[Your task]
Set the listing down exactly; no pictures.

[Data section]
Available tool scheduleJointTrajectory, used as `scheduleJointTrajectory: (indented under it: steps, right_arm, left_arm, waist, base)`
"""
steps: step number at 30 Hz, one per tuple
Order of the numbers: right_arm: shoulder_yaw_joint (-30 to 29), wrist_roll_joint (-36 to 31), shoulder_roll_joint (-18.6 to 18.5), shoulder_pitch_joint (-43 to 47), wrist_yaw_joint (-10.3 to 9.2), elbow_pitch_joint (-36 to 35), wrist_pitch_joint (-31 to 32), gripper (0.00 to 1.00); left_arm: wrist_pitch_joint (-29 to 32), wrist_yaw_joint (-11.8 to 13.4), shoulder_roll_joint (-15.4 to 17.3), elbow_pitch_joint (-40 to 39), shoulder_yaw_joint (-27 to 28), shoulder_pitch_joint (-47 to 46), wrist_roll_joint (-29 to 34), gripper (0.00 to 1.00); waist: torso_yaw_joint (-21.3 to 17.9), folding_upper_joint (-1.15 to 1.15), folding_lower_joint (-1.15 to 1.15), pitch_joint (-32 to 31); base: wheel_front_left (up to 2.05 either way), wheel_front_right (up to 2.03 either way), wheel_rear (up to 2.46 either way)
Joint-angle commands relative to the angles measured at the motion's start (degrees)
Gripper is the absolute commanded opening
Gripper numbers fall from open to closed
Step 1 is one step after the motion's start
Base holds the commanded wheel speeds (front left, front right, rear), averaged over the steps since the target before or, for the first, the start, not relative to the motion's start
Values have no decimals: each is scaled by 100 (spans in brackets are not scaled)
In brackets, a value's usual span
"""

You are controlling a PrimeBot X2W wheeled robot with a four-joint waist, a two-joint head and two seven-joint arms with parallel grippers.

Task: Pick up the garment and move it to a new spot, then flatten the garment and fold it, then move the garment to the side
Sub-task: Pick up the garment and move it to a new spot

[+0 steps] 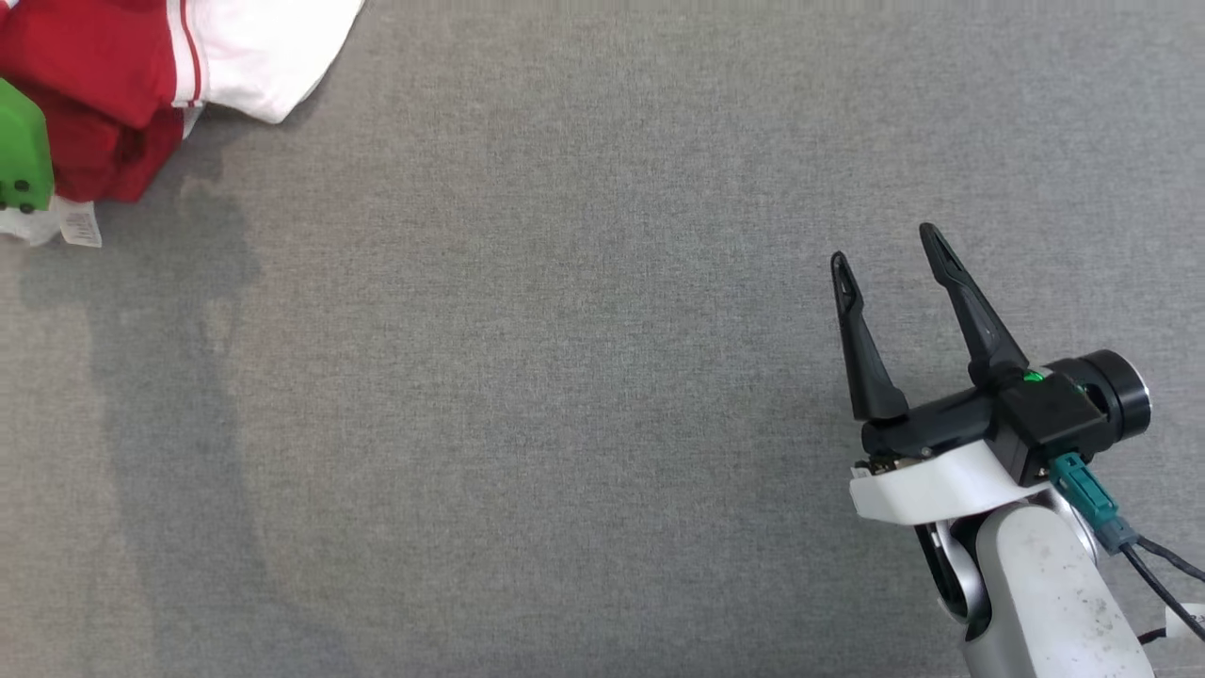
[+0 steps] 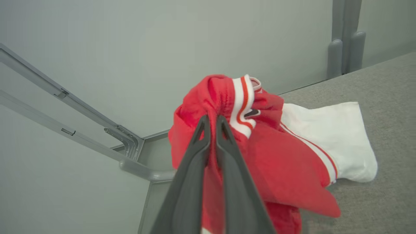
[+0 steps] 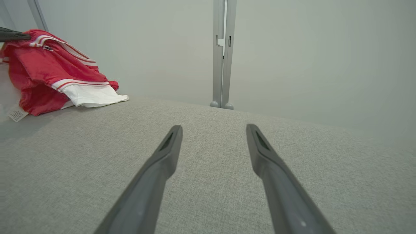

[Solution to this problem]
Available tool scheduleJointTrajectory, used as `scheduleJointTrajectory: (indented under it: steps, right_arm, left_arm, waist, base)`
"""
steps: step number at 30 Hz, one per tuple
Order of the numbers: right_arm: shoulder_yaw_joint (-30 to 29), wrist_roll_joint (-36 to 31), shoulder_roll_joint (-18.6 to 18.5), shoulder_pitch_joint (-43 to 47), wrist_yaw_joint (-10.3 to 9.2), elbow_pitch_joint (-36 to 35), wrist_pitch_joint (-31 to 32), gripper (0.00 to 1.00); left_arm: wrist_pitch_joint (-29 to 32), wrist_yaw_joint (-11.8 to 13.4), shoulder_roll_joint (-15.4 to 17.3), elbow_pitch_joint (-40 to 39), shoulder_yaw_joint (-27 to 28), shoulder_pitch_joint (-47 to 46), wrist_roll_joint (-29 to 34), gripper (0.00 to 1.00); waist: torso_yaw_joint (-21.3 to 17.9), folding_upper_joint (-1.15 to 1.15), folding_lower_joint (-1.15 to 1.15), pitch_joint (-32 to 31); base: wheel_front_left (up to 2.05 either way), wheel_front_right (up to 2.03 either way), wheel_rear (up to 2.46 either way)
Joint-angle commands relative to the angles measured at the motion's start (degrees)
Gripper is the absolute commanded opening
Gripper numbers fall from open to closed
Step 1 is one step after the motion's start
Base holds the commanded wheel speeds (front left, front right, rear), averaged over the steps since the target before or, for the first, the start, not relative to the motion's start
Values have no decimals: each is scaled by 100 (spans in brackets are not scaled)
In brackets, a value's usual span
"""

You are controlling a PrimeBot X2W wheeled robot with a four-joint waist, a two-joint head and two seven-joint arms with parallel grippers.

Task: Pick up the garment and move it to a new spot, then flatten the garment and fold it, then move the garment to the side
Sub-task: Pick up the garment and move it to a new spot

[+0 steps] 
[+0 steps] 
[+0 steps] 

What the exercise asked for is now complete.